TASK REQUIREMENTS | Using the records below, quote only the span that opens with the line containing "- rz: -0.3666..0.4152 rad" and closes with the line containing "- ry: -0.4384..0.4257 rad", exactly and inclusively.
(RECORDED INFORMATION begins)
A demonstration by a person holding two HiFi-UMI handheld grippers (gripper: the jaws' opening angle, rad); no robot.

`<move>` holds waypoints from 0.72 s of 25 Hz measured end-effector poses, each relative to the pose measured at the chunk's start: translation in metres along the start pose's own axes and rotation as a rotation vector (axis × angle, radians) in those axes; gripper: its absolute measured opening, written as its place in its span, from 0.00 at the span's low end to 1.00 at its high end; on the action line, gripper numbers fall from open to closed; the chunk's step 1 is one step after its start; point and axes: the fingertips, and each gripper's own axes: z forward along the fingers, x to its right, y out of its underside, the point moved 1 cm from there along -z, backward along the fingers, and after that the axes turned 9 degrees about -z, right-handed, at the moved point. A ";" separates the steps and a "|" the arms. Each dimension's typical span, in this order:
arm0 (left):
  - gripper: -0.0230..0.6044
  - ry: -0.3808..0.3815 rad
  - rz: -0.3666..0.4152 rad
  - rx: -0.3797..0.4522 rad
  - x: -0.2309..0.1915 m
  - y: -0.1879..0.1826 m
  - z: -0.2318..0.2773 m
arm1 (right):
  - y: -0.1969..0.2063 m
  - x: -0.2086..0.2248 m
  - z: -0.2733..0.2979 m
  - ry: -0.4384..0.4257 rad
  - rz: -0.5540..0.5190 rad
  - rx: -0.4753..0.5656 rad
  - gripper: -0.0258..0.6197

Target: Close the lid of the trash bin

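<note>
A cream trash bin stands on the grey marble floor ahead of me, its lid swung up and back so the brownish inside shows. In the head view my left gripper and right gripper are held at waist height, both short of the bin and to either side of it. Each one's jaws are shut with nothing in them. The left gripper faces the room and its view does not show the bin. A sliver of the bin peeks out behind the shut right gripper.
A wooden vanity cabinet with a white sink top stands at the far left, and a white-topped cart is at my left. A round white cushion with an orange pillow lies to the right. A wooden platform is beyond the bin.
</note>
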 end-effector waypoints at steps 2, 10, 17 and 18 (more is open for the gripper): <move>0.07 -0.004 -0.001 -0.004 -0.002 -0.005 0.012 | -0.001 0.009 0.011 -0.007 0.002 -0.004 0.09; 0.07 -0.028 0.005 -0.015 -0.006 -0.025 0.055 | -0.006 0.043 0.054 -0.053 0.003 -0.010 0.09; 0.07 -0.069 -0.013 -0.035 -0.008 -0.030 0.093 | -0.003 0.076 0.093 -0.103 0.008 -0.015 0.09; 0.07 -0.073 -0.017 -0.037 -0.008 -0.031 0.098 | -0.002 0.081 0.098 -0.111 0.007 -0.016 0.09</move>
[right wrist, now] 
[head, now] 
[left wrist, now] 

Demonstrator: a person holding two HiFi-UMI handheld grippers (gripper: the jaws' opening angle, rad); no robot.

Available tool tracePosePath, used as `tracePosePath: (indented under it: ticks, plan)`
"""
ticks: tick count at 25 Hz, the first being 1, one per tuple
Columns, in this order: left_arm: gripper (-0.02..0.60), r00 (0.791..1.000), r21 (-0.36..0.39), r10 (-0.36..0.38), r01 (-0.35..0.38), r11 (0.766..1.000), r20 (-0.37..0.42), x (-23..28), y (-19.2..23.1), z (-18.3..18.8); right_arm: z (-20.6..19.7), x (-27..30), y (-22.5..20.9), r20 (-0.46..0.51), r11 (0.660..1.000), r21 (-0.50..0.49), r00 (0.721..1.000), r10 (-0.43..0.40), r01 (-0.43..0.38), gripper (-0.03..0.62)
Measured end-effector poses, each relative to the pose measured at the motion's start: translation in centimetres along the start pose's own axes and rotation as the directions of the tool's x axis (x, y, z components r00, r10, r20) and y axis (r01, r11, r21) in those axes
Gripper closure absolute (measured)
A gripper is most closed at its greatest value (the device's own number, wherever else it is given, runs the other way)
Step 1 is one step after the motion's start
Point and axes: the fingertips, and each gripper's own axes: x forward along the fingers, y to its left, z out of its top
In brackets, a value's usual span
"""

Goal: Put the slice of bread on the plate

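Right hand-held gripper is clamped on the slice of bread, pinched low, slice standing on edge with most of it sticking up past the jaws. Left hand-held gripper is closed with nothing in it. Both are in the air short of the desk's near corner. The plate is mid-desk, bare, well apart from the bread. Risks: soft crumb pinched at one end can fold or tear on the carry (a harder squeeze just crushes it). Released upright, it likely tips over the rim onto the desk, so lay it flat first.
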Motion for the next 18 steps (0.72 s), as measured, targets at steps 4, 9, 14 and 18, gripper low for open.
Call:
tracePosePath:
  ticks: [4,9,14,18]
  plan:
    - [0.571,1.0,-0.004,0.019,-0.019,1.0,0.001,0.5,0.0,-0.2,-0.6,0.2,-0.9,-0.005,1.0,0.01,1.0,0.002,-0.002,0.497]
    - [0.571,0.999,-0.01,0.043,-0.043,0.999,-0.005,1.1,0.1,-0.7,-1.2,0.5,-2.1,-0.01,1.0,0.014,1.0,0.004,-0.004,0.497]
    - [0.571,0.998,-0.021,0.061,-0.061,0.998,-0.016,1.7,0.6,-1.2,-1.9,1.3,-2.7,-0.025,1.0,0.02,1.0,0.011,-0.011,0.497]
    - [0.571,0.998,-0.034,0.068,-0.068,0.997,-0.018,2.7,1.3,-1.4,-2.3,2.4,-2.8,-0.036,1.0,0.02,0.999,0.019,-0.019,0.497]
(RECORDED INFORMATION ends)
TASK RESULT |
  - rz: -0.3666..0.4152 rad
  - rx: -0.3797..0.4522 rad
  - x: -0.2309..0.1915 m
  - y: -0.1879..0.1826 m
  - z: -0.2318..0.2773 m
arm1 (right):
  - y: -0.1969..0.2063 m
  - x: -0.2086..0.2248 m
  - z: -0.2733..0.2979 m
  - ry: -0.4384..0.4257 rad

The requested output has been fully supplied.